EXERCISE DESCRIPTION: Below are lines of data, and only some are wanted. Please repeat exactly those from the line that has "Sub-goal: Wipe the" through the line that has "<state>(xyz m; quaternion".

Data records

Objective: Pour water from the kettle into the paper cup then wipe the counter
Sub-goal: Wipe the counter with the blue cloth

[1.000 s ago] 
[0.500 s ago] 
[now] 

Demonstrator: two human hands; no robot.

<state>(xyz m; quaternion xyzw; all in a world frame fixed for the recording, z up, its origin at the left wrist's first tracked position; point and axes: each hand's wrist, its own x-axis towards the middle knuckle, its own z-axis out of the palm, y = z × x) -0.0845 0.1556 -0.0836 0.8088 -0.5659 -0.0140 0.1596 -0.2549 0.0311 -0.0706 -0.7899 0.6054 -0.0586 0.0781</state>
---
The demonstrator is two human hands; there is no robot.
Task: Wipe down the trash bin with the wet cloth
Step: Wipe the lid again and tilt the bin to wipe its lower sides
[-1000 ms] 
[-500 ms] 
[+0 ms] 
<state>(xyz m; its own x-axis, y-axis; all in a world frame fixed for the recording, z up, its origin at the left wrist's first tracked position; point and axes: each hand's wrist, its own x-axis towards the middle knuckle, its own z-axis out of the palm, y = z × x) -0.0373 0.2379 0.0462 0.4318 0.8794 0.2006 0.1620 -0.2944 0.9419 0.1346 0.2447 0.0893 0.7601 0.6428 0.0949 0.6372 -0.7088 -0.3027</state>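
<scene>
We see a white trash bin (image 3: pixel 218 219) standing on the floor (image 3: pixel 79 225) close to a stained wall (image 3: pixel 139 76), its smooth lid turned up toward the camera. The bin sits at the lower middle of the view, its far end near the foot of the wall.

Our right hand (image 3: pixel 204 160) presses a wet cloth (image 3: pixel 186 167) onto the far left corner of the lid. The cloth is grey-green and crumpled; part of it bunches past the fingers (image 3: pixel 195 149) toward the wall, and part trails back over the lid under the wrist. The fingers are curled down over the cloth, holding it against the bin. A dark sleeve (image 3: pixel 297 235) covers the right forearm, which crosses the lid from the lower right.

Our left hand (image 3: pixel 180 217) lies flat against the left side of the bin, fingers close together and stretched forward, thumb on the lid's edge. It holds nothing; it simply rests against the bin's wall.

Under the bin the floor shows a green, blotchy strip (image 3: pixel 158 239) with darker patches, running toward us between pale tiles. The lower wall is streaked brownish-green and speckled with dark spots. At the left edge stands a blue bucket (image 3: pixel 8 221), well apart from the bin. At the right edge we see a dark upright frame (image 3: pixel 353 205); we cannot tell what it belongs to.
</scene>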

TASK RESULT:
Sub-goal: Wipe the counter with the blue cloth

[1.000 s ago] 
[0.500 s ago] 
[now] 

Demonstrator: two human hands; no robot.

<state>(xyz m; quaternion xyzw; all in a world frame fixed for the recording, z up, its origin at the left wrist's first tracked position; point and axes: each hand's wrist, its own x-axis towards the middle knuckle, its own z-axis out of the palm, y = z × x) -0.0845 0.1556 -0.0836 0.8088 -0.5659 -0.0140 0.1596 -0.2549 0.0311 -0.0706 -0.7899 0.6054 -0.0586 0.0781</state>

The exercise has been fully answered.